48 procent Amerykanów sądzi, że podejście Trumpa do Rosji będzie właściwe, ponad 33 proc. - że zbyt przyjazne, a 9 proc. - że zbyt wrogie. Opinie w tej sprawie zależne są od przynależności partyjnej. Według ośmiu na 10 Republikanów będzie to słuszna polityka, a sześciu na 10 Demokratów uważa, że zbyt przyjazna.
Respondenci CBS News ustosunkowali się także do przewidywanych relacji z Chinami. Zdaniem połowy ankietowanych relacje te będą prawidłowe, 32 proc. uznało, że będą wrogie wobec Chin, a tylko 9 proc. - że zbyt przyjazne.
Większość uczestników sondażu wierzy w zdolności Trumpa do sprostania najważniejszym wyzwaniom stojącym przed krajem. 61 procent jest pewne lub raczej pewne jego talentów do kierowania gospodarką. 55 procent ma całkowite zaufanie w jego zdolność uporania się z zagrożeniem terroryzmem. Około połowy wierzy w jego zdolności do podejmowania właściwych decyzji dotyczących nielegalnej imigracji i polityki zagranicznej.

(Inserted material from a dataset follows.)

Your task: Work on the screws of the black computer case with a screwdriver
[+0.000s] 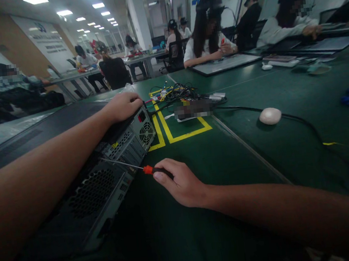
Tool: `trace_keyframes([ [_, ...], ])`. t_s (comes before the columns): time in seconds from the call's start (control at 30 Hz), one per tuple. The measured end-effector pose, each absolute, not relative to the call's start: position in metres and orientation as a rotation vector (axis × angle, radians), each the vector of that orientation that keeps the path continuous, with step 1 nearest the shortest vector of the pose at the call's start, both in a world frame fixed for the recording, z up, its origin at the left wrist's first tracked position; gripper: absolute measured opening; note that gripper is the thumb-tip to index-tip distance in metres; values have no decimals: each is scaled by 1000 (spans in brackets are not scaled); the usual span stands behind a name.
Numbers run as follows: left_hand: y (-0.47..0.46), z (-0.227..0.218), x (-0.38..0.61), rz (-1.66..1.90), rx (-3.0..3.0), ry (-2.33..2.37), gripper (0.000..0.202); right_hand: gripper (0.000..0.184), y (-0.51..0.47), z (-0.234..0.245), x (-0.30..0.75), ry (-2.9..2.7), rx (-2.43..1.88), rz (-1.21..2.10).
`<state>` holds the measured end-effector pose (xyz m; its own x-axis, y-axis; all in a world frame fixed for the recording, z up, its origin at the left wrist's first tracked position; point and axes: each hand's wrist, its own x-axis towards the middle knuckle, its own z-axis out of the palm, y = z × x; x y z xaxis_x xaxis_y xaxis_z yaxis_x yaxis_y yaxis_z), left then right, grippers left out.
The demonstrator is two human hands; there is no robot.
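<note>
Left forearm fills the near-left corner; left hand (124,106) lies flat, palm down, on the top far end of the desktop PC case (105,187). Case front cut off by the arm. Right hand (180,184) is closed round a screwdriver (125,164), handle mostly hidden; tip at the rear panel, exact screw unclear. Further right: cable tangle (173,92), white mouse (270,116) on the green table (247,206).
</note>
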<state>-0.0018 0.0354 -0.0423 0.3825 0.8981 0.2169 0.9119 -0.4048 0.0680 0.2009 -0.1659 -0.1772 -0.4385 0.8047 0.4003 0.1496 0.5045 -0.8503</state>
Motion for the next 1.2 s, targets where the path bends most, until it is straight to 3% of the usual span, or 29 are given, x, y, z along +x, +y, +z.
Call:
trace_keyframes([
  [0.13, 34, -41, -1, -329, -2536, -1702, 54, 29, -166, -176, 201, -1920, -775, 991],
  [0.3, 33, -42, 0, -396, -2561, -1686, 52, 22, -169, -171, 203, -1891, -831, 1136],
  [1.2, 34, -41, 0, -348, -2565, -1676, 53, 12, -169, -173, 202, -1865, -866, 1025],
])
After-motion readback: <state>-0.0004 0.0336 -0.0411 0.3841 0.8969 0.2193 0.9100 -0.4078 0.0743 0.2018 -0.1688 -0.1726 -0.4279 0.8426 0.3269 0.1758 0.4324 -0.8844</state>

Blisko dziewięciu na 10 Republikanów jest przekonanych, że Trump poradzi sobie z gospodarką, zagrożeniem terroryzmem, nielegalną imigracją i polityką zagraniczną. Większość Demokratów nie podziela tego optymizmu.
Przedmiotem badania opinii publicznej były też problemy rasowe w Stanach Zjednoczonych. Zdaniem 48 proc. ankietowanych w okresie prezydentury Trumpa dyskryminacja na tym tle stanie się częstsza (Demokraci - 66 proc., Republikanie 25 proc., 44 proc. nie przewiduje większej różnicy). Jednocześnie cztery na pięć ankietowanych osób zgadza się, że nowy prezydent ma obowiązek potępiać takie przypadki.
58 proc. Amerykanów wskazuje, że sposób, w jaki Trump prowadził kampanię, sprzyjał podziałom rasowym. W opinii 29 procent nie miał na to wpływu.
Sześciu na dziesięciu respondentów uważa, że Trump ma silne cechy przywódcze. 36 proc. badanych czuje dumę z jego wyboru. Należy do nich 70 proc. Republikanów. Większość Demokratów (87 proc.) i niezależnych (58 proc.) dumy z powodu wyboru nowojorskiego miliardera do Białego Domu nie odczuwa.